Epilogue: a millenarian culture is disappearing
As human beings we are witnessing an important moment in our ethno-botanical and ethno-ecological history. It is no exaggeration to say that, at least in the more privileged countries, the last generation of people who are closely in touch with nature and the environment is coming to an end. Our children and grandchildren, will most certainly be unaware of these past ways of life, of popular folklore; they will not the same traditional agrarian landscapes. They will only be able to imagine them in museums and libraries.
Other worlds will come or have already arrived, and they are equally interesting and groundbreaking, but they are different. Because although human genius and creativity will dominate, there is no doubt that globalisation is finishing off a millenarian culture, which is disappearing forever, and we do not know what consequences and losses this will bring. Evaluating losses in, for example, ethno-varieties of crops or uses of plants and landscapes will be our task in the future.
The ingenious generation, the generation that lived directly from nature, co-existing with her in harmony and intelligence, the generation that used only their hands and their brains to create, will not be the same in countries like ours. Now we only know how to press buttons, or phone someone to come and fix things; now the brain chooses from the options offered by machines, the web or the internet (which are not to be sniffed at), but the creativity of facing nature with no answers, or creating with a pencil and a blank sheet of paper is no longer in fashion and is rarely seen. And it is here where ethno-botanical research has a lot to say, as such and as working tools for the Science of Human Ecology, and interdisciplinary synthesis of all the sciences. This Exhibition is an example.

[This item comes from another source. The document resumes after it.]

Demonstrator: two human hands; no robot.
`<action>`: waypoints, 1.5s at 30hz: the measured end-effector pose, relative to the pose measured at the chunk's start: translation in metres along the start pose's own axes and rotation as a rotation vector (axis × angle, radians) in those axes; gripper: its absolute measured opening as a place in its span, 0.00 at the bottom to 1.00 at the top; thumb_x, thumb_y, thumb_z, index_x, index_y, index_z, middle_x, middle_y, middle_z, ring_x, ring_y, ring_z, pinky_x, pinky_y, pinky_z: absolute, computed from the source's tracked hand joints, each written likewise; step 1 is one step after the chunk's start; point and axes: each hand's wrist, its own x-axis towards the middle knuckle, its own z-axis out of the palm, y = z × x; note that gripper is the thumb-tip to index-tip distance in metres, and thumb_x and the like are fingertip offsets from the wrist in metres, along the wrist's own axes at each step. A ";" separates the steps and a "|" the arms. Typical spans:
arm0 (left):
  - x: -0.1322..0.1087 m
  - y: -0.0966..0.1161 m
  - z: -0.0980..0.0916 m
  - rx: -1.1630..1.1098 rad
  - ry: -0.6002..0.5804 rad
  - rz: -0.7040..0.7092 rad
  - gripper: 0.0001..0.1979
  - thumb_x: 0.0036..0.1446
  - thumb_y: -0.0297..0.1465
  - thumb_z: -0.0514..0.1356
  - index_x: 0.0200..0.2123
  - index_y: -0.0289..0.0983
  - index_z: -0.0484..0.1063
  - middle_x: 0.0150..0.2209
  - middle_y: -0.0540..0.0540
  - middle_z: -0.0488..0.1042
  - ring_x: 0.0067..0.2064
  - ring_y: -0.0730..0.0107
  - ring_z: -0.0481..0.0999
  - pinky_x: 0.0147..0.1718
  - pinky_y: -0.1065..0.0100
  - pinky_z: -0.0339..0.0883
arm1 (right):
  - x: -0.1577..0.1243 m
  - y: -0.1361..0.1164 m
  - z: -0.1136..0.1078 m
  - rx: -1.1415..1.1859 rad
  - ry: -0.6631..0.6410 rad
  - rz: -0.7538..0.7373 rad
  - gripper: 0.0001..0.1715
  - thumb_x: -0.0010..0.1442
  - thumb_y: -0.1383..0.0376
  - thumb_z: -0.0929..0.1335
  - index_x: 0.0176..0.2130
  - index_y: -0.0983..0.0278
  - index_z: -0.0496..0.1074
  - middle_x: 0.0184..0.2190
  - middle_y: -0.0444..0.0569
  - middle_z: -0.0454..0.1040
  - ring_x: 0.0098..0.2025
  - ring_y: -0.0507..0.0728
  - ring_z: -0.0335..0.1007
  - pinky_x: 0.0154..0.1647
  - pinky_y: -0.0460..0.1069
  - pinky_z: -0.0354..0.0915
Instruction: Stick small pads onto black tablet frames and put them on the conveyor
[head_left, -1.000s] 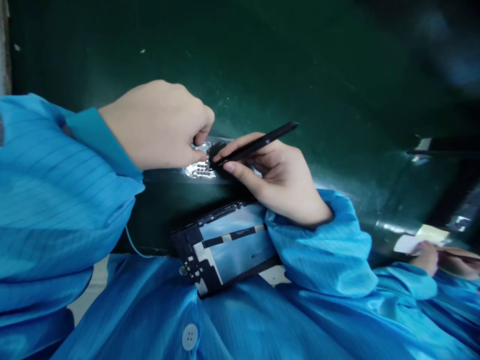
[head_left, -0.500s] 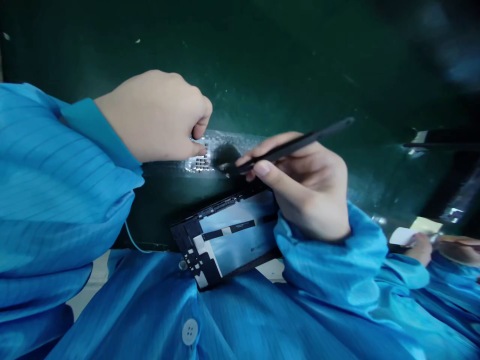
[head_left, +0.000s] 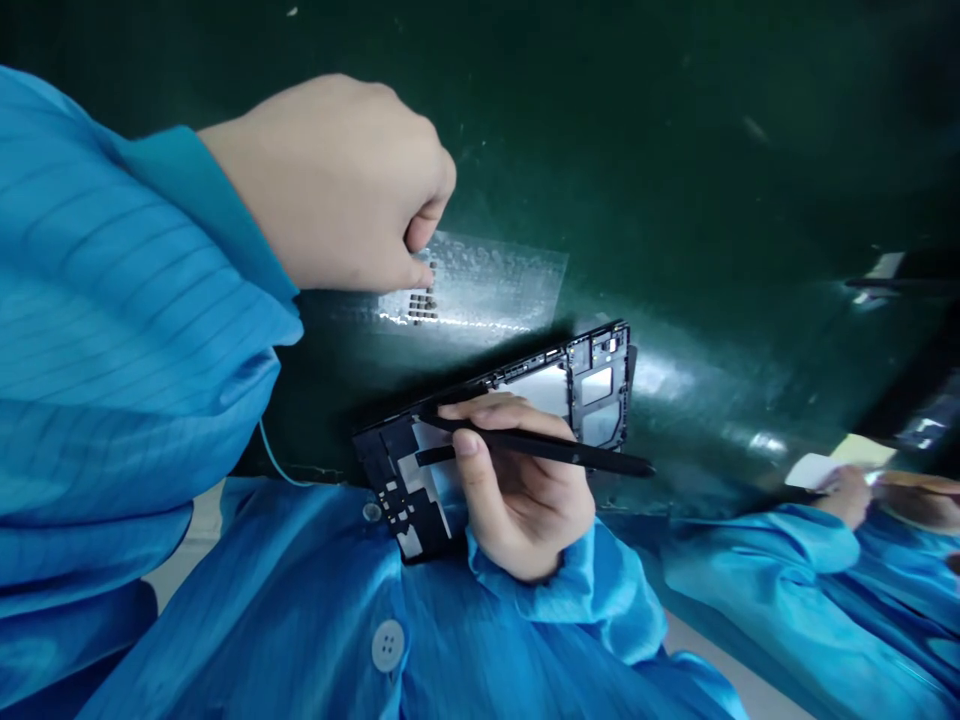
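My left hand [head_left: 352, 190] is closed, its fingers curled under and its thumb pinching the left part of a clear plastic sheet [head_left: 517, 280]. Small dark square pieces [head_left: 422, 305] sit in rows on that sheet beside the thumb. In my right hand [head_left: 525, 490] is a pair of black tweezers [head_left: 570, 452], gripped between thumb and fingers. Their tip points left, over the upper left edge of an opened black device housing [head_left: 386, 500], which looks like a tablet or phone. My right hand covers the middle of the housing.
A dark green table [head_left: 675, 150] spreads under everything. To the right, a co-worker's hand [head_left: 847, 497] holds a white and yellow paper piece [head_left: 814, 470]. Further back on the right lies a dark object [head_left: 915, 275]. A thin blue cord [head_left: 274, 465] hangs by my left sleeve.
My right hand has moved down and left with the tweezers, from beside the sheet to over the housing. The sheet and the housing's right end now show more.
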 end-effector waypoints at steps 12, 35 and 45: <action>-0.001 0.001 0.000 0.044 0.019 -0.003 0.21 0.62 0.41 0.72 0.43 0.25 0.83 0.39 0.50 0.77 0.65 0.23 0.79 0.63 0.27 0.70 | 0.000 -0.004 -0.008 -0.102 -0.110 -0.010 0.18 0.70 0.74 0.72 0.55 0.55 0.78 0.47 0.52 0.85 0.49 0.61 0.85 0.50 0.60 0.82; -0.001 -0.003 0.002 0.109 0.020 -0.006 0.17 0.67 0.44 0.63 0.45 0.36 0.83 0.46 0.49 0.83 0.67 0.30 0.80 0.71 0.32 0.73 | 0.116 0.012 -0.026 -0.096 -0.342 0.040 0.14 0.69 0.52 0.79 0.48 0.56 0.80 0.46 0.48 0.87 0.52 0.63 0.88 0.62 0.62 0.85; 0.000 -0.004 0.002 0.102 0.018 -0.014 0.18 0.67 0.45 0.63 0.46 0.37 0.83 0.46 0.51 0.83 0.67 0.32 0.80 0.71 0.33 0.72 | 0.115 0.009 -0.028 -0.077 -0.325 0.039 0.12 0.69 0.53 0.80 0.46 0.55 0.81 0.45 0.45 0.88 0.51 0.61 0.89 0.60 0.60 0.86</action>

Our final epilogue to these roughly-sketched ideas are the photos of José Antonio Pineda’s timeworn hands tying a broom of heather (Calluna vulgaris) with a strip of bramble (Rubus ulmifolius s.l.), of Jesús González García from Navalosa (Ávila) sitting on a bench in a district in a big city and waiting for Spring to come so that his children take him back to his village. In winter, Jesús passes the time making miniature baskets with sticks and branches of Siberian elm (Ulmus pumila), which he himself gathers and prepares; and he makes small, toy, wooden yokes for cows with his penknife, which he gives to the people he chats to in the park. They have changed his traditional beret for a typical Irish or Central European cap made by kangaroo.